● **TASK INSTRUCTIONS**: Nothing is to be altered; the data must be repeated exactly.

[Source data]
* * * * *

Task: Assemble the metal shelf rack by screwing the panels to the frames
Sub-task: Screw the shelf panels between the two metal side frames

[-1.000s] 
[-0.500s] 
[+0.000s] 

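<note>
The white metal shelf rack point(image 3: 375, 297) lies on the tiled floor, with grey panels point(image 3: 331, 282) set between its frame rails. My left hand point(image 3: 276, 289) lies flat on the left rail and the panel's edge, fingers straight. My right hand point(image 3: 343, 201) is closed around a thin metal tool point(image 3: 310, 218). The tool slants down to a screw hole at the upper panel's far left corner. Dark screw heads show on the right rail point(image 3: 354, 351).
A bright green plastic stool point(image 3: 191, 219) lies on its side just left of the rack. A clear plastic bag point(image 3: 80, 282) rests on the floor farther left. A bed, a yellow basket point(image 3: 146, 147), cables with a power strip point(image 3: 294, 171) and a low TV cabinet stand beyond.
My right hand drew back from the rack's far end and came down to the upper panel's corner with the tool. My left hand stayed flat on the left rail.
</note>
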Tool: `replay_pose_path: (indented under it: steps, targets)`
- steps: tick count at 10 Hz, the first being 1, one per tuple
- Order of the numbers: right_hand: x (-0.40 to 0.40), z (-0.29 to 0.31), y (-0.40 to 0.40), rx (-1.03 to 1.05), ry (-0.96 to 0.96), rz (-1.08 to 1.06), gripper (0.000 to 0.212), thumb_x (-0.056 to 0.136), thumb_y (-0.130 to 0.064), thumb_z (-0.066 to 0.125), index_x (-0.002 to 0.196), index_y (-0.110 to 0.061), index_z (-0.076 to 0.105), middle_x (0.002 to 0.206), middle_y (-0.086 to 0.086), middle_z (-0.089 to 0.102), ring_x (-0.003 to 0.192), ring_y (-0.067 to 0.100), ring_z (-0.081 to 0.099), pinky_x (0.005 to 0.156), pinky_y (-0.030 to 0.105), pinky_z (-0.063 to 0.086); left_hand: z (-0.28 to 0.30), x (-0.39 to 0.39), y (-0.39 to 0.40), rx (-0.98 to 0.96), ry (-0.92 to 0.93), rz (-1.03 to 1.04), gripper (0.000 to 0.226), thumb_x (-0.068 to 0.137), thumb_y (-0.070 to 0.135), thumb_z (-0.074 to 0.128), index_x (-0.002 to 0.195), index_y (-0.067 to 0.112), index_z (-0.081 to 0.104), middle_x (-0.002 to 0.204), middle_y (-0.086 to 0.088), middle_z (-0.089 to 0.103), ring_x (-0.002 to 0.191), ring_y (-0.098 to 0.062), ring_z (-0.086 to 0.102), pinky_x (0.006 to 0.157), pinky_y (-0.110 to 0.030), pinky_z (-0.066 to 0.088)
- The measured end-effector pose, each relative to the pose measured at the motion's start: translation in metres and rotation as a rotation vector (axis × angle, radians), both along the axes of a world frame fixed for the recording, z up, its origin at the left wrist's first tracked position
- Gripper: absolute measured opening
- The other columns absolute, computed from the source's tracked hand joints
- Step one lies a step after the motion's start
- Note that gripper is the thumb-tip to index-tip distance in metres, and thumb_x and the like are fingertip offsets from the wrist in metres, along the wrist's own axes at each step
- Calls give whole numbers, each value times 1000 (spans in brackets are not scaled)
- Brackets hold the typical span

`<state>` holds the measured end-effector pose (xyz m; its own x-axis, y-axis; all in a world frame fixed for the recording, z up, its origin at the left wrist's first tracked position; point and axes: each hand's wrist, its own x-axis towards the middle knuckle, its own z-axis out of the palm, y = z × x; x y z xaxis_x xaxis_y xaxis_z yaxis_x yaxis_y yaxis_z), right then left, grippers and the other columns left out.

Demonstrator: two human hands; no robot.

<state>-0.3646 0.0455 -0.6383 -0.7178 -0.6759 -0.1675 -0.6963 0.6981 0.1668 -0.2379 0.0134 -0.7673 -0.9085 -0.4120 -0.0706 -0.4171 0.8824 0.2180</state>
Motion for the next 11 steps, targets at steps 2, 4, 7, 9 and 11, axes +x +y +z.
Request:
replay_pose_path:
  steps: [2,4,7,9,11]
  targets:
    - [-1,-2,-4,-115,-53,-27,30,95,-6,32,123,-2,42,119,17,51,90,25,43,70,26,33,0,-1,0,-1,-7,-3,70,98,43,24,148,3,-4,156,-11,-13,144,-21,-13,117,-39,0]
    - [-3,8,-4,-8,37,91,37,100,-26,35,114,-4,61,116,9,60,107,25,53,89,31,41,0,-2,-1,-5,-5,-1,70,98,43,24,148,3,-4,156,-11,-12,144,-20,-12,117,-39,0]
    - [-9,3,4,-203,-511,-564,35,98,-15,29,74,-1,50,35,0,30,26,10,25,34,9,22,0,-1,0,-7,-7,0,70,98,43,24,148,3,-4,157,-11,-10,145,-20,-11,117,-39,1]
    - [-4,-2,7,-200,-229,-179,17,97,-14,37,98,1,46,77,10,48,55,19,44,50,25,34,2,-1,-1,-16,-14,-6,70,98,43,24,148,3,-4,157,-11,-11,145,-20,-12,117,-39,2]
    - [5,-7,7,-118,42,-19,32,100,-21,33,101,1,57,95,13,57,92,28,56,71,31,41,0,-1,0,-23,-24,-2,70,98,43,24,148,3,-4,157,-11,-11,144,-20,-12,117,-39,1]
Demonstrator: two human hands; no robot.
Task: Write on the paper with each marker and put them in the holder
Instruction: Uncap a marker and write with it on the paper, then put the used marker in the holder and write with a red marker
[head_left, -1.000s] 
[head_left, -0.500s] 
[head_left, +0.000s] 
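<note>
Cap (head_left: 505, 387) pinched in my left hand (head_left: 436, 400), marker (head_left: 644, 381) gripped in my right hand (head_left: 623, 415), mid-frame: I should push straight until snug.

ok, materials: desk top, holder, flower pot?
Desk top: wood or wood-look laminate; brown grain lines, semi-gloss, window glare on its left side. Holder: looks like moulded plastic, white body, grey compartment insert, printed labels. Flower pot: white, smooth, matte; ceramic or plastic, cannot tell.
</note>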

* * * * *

● **OUTPUT OF THE EXERCISE**:
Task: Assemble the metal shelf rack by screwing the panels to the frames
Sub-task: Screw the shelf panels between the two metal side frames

[-1.000s] 
[-0.500s] 
[+0.000s] 

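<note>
The white metal shelf rack point(image 3: 375, 297) lies on the tiled floor, with grey panels point(image 3: 331, 282) set between its frame rails. My left hand point(image 3: 276, 289) lies flat on the left rail and the panel's edge, fingers straight. My right hand point(image 3: 343, 201) is closed around a thin metal tool point(image 3: 310, 218). The tool slants down to a screw hole at the upper panel's far left corner. Dark screw heads show on the right rail point(image 3: 354, 351).
A bright green plastic stool point(image 3: 191, 219) lies on its side just left of the rack. A clear plastic bag point(image 3: 80, 282) rests on the floor farther left. A bed, a yellow basket point(image 3: 146, 147), cables with a power strip point(image 3: 294, 171) and a low TV cabinet stand beyond.
My right hand drew back from the rack's far end and came down to the upper panel's corner with the tool. My left hand stayed flat on the left rail.
</note>
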Tool: `replay_pose_path: (indented under it: steps, targets)`
- steps: tick count at 10 Hz, the first being 1, one per tuple
- Order of the numbers: right_hand: x (-0.40 to 0.40), z (-0.29 to 0.31), y (-0.40 to 0.40), rx (-1.03 to 1.05), ry (-0.96 to 0.96), rz (-1.08 to 1.06), gripper (0.000 to 0.212), thumb_x (-0.056 to 0.136), thumb_y (-0.130 to 0.064), thumb_z (-0.066 to 0.125), index_x (-0.002 to 0.196), index_y (-0.110 to 0.061), index_z (-0.076 to 0.105), middle_x (0.002 to 0.206), middle_y (-0.086 to 0.086), middle_z (-0.089 to 0.102), ring_x (-0.003 to 0.192), ring_y (-0.067 to 0.100), ring_z (-0.081 to 0.099), pinky_x (0.005 to 0.156), pinky_y (-0.030 to 0.105), pinky_z (-0.063 to 0.086); left_hand: z (-0.28 to 0.30), x (-0.39 to 0.39), y (-0.39 to 0.40), rx (-0.98 to 0.96), ry (-0.92 to 0.93), rz (-1.03 to 1.04), gripper (0.000 to 0.226), thumb_x (-0.068 to 0.137), thumb_y (-0.070 to 0.135), thumb_z (-0.074 to 0.128), index_x (-0.002 to 0.195), index_y (-0.067 to 0.112), index_z (-0.081 to 0.104), middle_x (-0.002 to 0.204), middle_y (-0.086 to 0.088), middle_z (-0.089 to 0.103), ring_x (-0.002 to 0.191), ring_y (-0.098 to 0.062), ring_z (-0.086 to 0.102), pinky_x (0.006 to 0.157), pinky_y (-0.110 to 0.030), pinky_z (-0.066 to 0.088)
- The measured end-effector pose, each relative to the pose measured at the motion's start: translation in metres and rotation as a rotation vector (axis × angle, radians), both along the axes of a world frame fixed for the recording, z up, its origin at the left wrist's first tracked position
- Gripper: absolute measured opening
- The other columns absolute, computed from the source's tracked hand joints
- Step one lies a step after the motion's start
- Note that gripper is the thumb-tip to index-tip distance in metres, and thumb_x and the like are fingertip offsets from the wrist in metres, along the wrist's own axes at each step
- Calls give whole numbers, each value times 1000 (spans in brackets are not scaled)
- Brackets hold the typical span

`<state>` holds the measured end-effector pose (xyz m; its own x-axis, y-axis; all in a world frame fixed for the recording, z up, its origin at the left wrist's first tracked position; point and axes: each hand's wrist, its own x-axis towards the middle knuckle, its own z-axis out of the palm, y = z × x; x y z xaxis_x xaxis_y xaxis_z yaxis_x yaxis_y yaxis_z), right then left, grippers and the other columns left out.

Demonstrator: two human hands; no robot.

<state>-0.3646 0.0455 -0.6383 -0.7178 -0.6759 -0.1675 -0.6963 0.6981 0.1668 -0.2379 0.0134 -0.7673 -0.9085 -0.4120 -0.0706 -0.4171 0.8824 0.2180</state>
Motion for the next 11 steps, targets at steps 2, 4, 7, 9 and 11, axes +x +y +z.
Request:
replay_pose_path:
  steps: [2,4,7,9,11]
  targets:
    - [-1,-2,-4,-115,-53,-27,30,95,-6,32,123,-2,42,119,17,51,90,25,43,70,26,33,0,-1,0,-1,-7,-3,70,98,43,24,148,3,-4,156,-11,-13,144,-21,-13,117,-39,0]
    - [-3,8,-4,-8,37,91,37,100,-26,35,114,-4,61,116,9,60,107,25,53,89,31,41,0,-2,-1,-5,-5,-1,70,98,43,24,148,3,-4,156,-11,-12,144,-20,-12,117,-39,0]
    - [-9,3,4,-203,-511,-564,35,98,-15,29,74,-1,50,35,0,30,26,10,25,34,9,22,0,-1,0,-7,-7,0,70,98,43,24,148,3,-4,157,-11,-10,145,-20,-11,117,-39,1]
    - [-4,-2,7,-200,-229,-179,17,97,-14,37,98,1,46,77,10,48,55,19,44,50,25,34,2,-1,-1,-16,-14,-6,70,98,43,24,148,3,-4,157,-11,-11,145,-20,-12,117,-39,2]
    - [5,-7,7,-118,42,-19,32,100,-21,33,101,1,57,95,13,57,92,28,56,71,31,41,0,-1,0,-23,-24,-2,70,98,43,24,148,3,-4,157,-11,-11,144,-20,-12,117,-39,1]
Demonstrator: two human hands; no robot.
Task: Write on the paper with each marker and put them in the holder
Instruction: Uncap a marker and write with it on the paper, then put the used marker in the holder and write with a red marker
[head_left, -1.000s] 
[head_left, -0.500s] 
[head_left, +0.000s] 
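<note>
Cap (head_left: 505, 387) pinched in my left hand (head_left: 436, 400), marker (head_left: 644, 381) gripped in my right hand (head_left: 623, 415), mid-frame: I should push straight until snug.

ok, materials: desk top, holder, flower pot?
Desk top: wood or wood-look laminate; brown grain lines, semi-gloss, window glare on its left side. Holder: looks like moulded plastic, white body, grey compartment insert, printed labels. Flower pot: white, smooth, matte; ceramic or plastic, cannot tell.
</note>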

Nothing else is part of this output.